WHAT TO DO:
The data below holds a line containing "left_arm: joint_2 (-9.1" and a line containing "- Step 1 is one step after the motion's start"; please quote exactly those two lines and every line between them, and nothing else.

Start of RECORD EXTRACTS

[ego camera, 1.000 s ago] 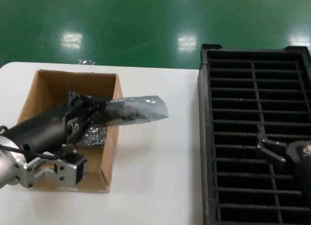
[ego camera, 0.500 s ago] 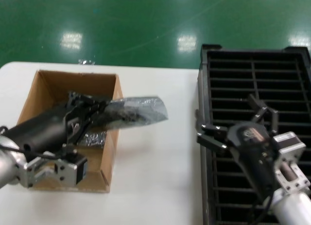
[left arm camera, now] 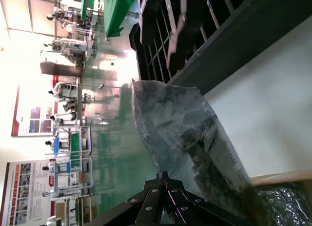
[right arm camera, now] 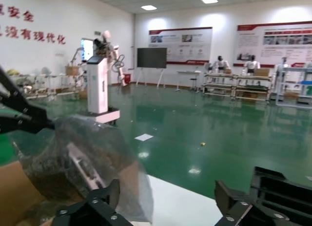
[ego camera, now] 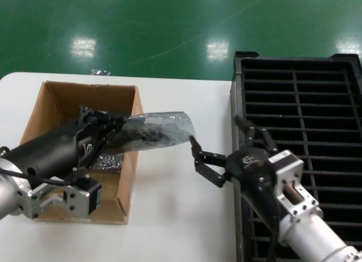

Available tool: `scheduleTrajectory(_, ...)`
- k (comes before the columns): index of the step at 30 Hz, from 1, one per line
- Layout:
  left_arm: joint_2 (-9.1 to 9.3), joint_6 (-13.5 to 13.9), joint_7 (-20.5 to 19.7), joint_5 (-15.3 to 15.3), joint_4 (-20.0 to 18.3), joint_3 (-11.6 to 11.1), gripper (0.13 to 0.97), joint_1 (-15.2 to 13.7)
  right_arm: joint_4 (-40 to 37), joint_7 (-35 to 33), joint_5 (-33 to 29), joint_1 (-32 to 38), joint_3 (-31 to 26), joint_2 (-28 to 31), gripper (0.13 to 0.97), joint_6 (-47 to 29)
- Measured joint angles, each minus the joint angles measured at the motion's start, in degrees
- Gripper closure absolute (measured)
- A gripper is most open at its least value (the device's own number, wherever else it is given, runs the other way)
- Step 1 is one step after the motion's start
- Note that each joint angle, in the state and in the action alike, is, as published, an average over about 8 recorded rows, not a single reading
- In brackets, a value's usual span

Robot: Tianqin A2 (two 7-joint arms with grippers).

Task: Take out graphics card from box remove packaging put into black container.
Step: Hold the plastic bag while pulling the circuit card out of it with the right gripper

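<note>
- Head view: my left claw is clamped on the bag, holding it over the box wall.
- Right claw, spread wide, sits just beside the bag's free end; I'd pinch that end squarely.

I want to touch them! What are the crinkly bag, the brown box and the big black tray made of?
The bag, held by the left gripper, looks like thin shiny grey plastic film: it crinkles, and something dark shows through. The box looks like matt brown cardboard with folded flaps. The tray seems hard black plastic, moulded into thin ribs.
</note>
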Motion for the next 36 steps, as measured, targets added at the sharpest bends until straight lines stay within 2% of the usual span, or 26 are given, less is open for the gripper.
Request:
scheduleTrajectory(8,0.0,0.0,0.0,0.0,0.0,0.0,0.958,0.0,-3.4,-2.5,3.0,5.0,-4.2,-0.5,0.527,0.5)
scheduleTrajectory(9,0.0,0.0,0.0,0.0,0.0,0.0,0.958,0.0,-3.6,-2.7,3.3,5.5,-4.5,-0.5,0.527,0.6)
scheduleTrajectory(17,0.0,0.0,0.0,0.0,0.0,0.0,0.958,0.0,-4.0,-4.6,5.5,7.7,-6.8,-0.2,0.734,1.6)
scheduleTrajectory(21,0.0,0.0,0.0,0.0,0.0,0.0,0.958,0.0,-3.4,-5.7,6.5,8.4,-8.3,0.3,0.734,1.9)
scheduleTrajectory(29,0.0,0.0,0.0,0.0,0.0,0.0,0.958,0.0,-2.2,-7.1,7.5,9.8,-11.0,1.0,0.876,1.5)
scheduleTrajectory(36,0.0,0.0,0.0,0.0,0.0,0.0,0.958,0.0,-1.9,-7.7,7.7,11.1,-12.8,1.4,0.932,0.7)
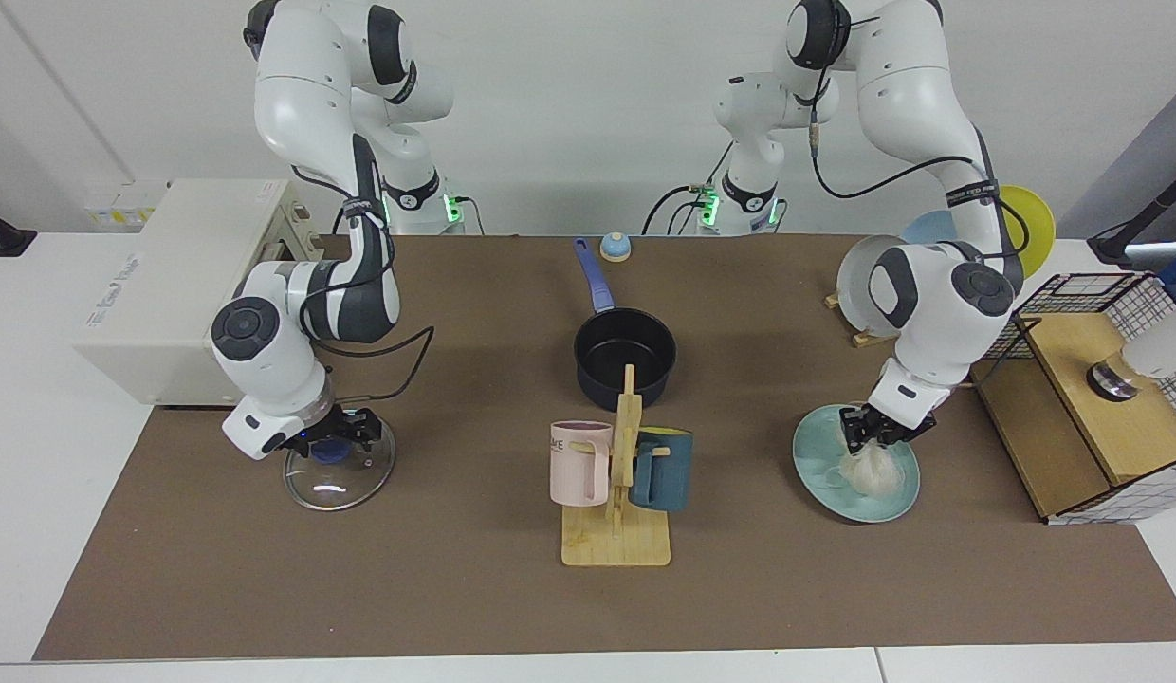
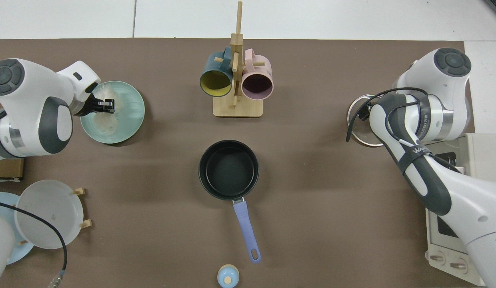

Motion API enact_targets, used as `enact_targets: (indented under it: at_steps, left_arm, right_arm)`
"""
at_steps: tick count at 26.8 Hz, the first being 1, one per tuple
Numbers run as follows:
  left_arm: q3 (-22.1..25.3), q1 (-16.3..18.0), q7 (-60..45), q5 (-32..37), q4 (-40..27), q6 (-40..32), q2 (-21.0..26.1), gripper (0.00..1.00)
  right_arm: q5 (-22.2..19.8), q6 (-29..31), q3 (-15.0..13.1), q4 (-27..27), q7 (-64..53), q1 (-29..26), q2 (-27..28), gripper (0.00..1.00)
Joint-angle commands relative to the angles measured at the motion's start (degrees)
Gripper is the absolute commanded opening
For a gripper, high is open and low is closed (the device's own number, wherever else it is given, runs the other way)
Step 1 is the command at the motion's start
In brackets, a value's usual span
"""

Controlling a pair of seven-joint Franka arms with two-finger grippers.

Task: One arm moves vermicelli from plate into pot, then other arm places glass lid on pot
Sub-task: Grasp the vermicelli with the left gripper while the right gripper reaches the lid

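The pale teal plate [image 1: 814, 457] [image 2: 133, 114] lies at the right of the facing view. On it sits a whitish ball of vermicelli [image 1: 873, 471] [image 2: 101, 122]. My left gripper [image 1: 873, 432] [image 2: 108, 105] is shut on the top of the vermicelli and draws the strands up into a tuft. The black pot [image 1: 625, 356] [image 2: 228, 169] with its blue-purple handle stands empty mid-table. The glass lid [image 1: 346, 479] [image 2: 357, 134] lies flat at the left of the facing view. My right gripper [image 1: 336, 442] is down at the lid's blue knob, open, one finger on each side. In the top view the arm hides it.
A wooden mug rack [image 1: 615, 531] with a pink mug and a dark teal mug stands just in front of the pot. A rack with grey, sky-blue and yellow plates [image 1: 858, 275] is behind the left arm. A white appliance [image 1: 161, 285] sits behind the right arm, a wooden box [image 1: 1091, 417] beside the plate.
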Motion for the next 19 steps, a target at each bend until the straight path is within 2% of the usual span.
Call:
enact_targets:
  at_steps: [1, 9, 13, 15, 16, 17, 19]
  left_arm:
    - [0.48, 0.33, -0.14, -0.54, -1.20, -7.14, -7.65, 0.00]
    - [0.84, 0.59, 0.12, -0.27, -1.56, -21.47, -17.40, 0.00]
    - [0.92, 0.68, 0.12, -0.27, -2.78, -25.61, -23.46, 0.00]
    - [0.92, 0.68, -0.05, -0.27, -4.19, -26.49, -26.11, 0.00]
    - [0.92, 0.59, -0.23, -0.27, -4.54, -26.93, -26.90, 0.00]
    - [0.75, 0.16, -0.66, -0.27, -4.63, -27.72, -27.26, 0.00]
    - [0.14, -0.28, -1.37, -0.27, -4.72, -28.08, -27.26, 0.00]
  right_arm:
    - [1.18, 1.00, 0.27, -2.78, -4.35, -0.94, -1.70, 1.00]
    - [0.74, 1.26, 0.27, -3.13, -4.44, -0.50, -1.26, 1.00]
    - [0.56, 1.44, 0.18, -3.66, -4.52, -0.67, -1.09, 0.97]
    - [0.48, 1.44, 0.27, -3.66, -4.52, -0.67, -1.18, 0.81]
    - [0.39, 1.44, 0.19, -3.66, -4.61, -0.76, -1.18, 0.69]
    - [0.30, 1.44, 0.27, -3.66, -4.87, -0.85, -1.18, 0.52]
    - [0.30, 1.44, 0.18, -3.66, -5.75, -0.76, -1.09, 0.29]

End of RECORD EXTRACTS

ANSWER FOR THIS EXERCISE:
  left_arm: joint_2 (-9.1 to 9.3), joint_6 (-13.5 to 13.9), joint_7 (-20.5 to 19.7), joint_5 (-15.3 to 15.3), joint_4 (-20.0 to 18.3), joint_3 (-11.6 to 11.1), gripper (0.13 to 0.97), joint_1 (-15.2 to 13.7)
  right_arm: joint_4 (-40 to 37), joint_7 (-35 to 33), joint_5 (-33 to 29), joint_1 (-32 to 38), joint_3 (-31 to 26), joint_2 (-28 to 31), gripper (0.13 to 0.97), joint_6 (-47 to 29)
- Measured joint angles, each minus the joint angles measured at the motion's start, in degrees
- Gripper closure absolute (measured)
- A gripper is most open at its least value (the device's own number, wherever else it is given, runs the other way)
- Step 1 is one step after the motion's start

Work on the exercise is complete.